Every line from the first one in the listing down to the line with "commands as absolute" should be restated word for word.
============================================================
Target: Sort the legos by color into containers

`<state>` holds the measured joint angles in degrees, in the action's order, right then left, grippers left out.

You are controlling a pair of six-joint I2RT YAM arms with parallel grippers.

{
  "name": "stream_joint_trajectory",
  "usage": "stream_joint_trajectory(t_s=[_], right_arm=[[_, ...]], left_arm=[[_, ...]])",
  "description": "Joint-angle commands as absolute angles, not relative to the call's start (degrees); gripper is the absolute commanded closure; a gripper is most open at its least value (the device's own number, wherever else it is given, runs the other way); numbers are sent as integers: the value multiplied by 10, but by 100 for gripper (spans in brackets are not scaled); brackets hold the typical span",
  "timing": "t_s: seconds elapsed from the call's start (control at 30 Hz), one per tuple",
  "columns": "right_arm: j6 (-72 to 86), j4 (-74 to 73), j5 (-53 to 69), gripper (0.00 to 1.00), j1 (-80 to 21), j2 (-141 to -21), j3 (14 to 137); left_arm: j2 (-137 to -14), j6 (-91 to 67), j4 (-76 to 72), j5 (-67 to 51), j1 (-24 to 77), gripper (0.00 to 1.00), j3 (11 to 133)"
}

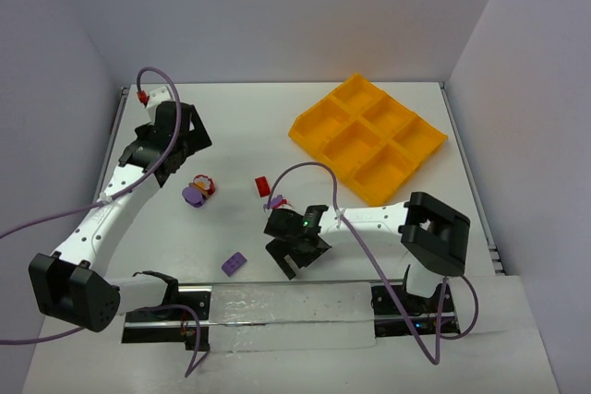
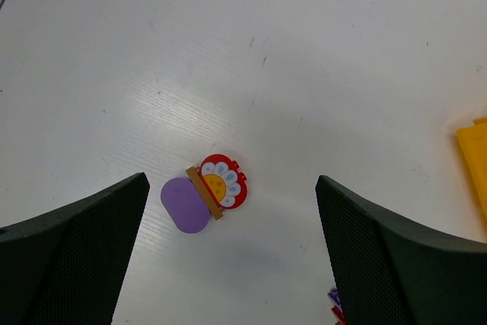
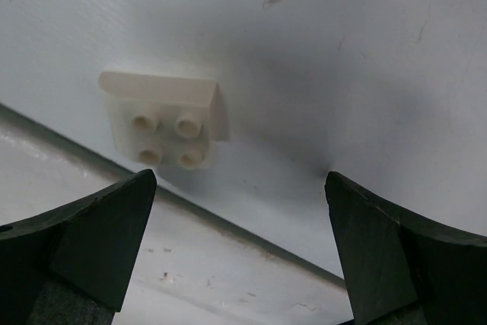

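Note:
A lego cluster, a purple piece (image 2: pixel 185 204) joined by a brown bar to a red flower-printed piece (image 2: pixel 223 182), lies on the white table, also in the top view as the cluster (image 1: pixel 198 191). My left gripper (image 2: pixel 232 264) hangs open above it, the cluster nearer its left finger. A white four-stud lego (image 3: pixel 163 123) lies near the table's front edge. My right gripper (image 3: pixel 240 256) is open, the white lego up and left of its gap. A red lego (image 1: pixel 262 185), a purple lego (image 1: pixel 234 264) and a small purple-red cluster (image 1: pixel 277 201) lie loose. The orange-yellow tray of containers (image 1: pixel 367 136) stands back right.
The tray's edge (image 2: pixel 473 157) shows at the right of the left wrist view. A pale strip (image 3: pixel 190 279) runs along the table's front edge just below the white lego. Grey walls close off the table at the back and sides.

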<state>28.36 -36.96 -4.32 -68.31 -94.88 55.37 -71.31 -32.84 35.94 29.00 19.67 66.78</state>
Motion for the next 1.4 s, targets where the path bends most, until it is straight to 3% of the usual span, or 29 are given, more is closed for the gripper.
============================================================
• **Answer to this exercise**
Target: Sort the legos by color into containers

`<state>` holds the measured joint angles in degrees, in the action's order, right then left, grippers left out.

You are controlling a pair of six-joint I2RT YAM arms with parallel grippers.

{
  "name": "stream_joint_trajectory",
  "usage": "stream_joint_trajectory(t_s=[_], right_arm=[[_, ...]], left_arm=[[_, ...]])",
  "description": "Joint-angle commands as absolute angles, not relative to the call's start (degrees); gripper is the absolute commanded closure; a gripper is most open at its least value (the device's own number, wherever else it is given, runs the other way); numbers are sent as integers: the value multiplied by 10, but by 100 for gripper (spans in brackets are not scaled); brackets hold the typical span",

At this point, the answer is complete.